26 C
Medan
Friday, November 22, 2024
spot_img

Komdis Dinilai Kurang Tegas

ketua komdis  PSSI Hinca Panjaitan
ketua komdis PSSI Hinca Panjaitan

JAKARTA, SUMUTPOS.CO – Komdis memang telah usai melakukan investigasi terkait kasus sepakbola gajah antara PSS Sleman melawan PSIS Semarang.
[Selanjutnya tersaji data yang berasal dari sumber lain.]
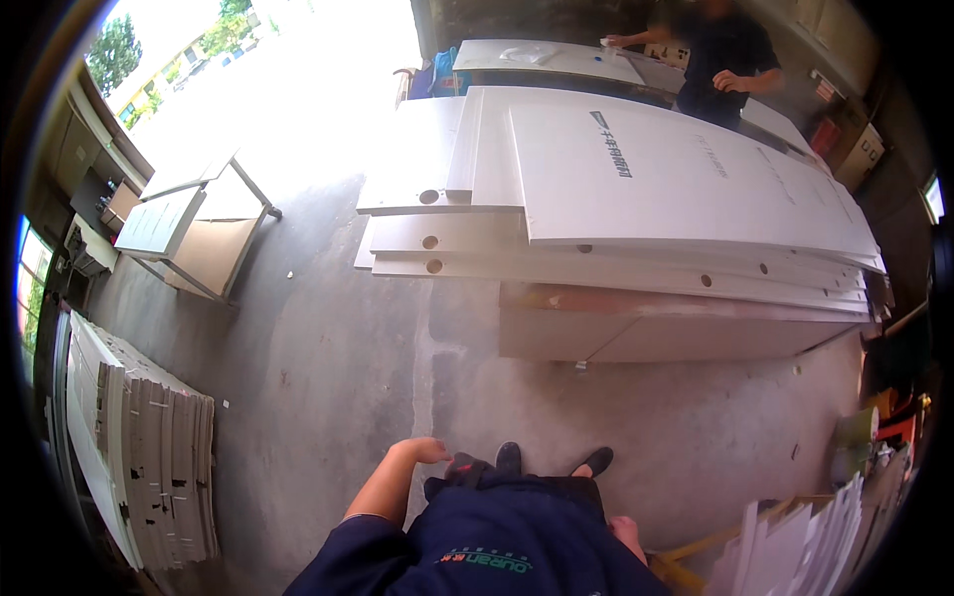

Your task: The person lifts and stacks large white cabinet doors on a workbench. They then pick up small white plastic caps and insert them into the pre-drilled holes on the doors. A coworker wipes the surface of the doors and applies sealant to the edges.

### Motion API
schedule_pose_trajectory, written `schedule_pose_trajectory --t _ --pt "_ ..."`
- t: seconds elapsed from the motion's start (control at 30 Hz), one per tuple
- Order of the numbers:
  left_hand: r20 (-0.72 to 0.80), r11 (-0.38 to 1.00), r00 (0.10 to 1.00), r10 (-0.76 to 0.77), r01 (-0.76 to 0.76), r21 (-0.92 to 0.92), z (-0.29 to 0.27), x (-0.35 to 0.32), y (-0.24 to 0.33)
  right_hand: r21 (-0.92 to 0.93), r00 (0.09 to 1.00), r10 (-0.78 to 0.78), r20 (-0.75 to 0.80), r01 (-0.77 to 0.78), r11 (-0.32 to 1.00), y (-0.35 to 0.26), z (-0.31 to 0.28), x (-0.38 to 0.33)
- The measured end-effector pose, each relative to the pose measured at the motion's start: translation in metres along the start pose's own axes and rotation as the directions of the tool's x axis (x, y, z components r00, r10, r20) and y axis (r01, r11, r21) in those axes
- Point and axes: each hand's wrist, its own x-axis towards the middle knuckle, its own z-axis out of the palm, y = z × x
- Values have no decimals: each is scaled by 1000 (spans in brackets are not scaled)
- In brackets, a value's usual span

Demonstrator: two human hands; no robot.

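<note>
So, the white panel stack [447, 241] is ahead of both hands, well apart from them. Top panel [715, 189] lies skewed over the ones under it; edges below are staggered, round holes [430, 242] in some.

Left hand [425, 451] is low in front of you, fingers bent, just beside a dark item with a red mark [464, 469]; can't tell if it touches or holds anything. Right hand [626, 533] is low at your other side, part hidden by your shirt [487, 546]; grip unreadable.

Handling, my read: panels are broad and may flex. Spread both hands, lift rather than drag, watch corners.

Stack rests on a low pale base [556, 334]. Concrete floor [338, 397], pale seam [423, 377] ahead of the left hand.

Past the stack: counter [581, 63] with clear film [527, 53], co-worker [717, 55] beside it. Keep panel ends off them.

Left of your hands: wheeled cart [221, 248], boards piled nearer [169, 457]. Right, close: white offcuts [795, 546]. Bright doorway [328, 79] far ahead-left; expect glare.
</note>
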Motion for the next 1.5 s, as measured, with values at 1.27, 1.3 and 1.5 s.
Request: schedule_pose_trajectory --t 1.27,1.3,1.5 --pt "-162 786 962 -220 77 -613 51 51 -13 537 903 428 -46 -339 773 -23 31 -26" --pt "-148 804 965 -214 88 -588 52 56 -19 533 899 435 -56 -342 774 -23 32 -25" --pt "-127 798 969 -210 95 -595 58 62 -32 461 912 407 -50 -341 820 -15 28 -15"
Sejauh ini, Komdis hanya bisa memutus sanksi terhadap pelaku dan mereka yang terlibat dalam kasus sepakbola gajah tersebut.

Sepak bola gajah diperagakan oleh PSS dan PSIS dalam lanjutan delapan besar di Lapangan AAU Sasana Krida, Sleman, Jogja, 26 Oktober lalu. Saat itu, pertandingan berakhir dengan skor 3-2 untuk PSS, dengan seluruh gol dicetak melalui bunuh diri pemain kedua tim .

Ketua Komdis Hinca Panjaitan menjelaskan jika mereka telah menyelesaikan penyelidikan terkait kasus di lingkup sepak bolanya. “Kami belum menghentikan investigasi yang terjadi di luar stadion. Tapi, aspek sepakbolanya telah selesai. Ingat, ini belum yang lain, di luar lapangan,” katanya dalam jumpa pers usai sidang di kantor PSSI, tadi malam.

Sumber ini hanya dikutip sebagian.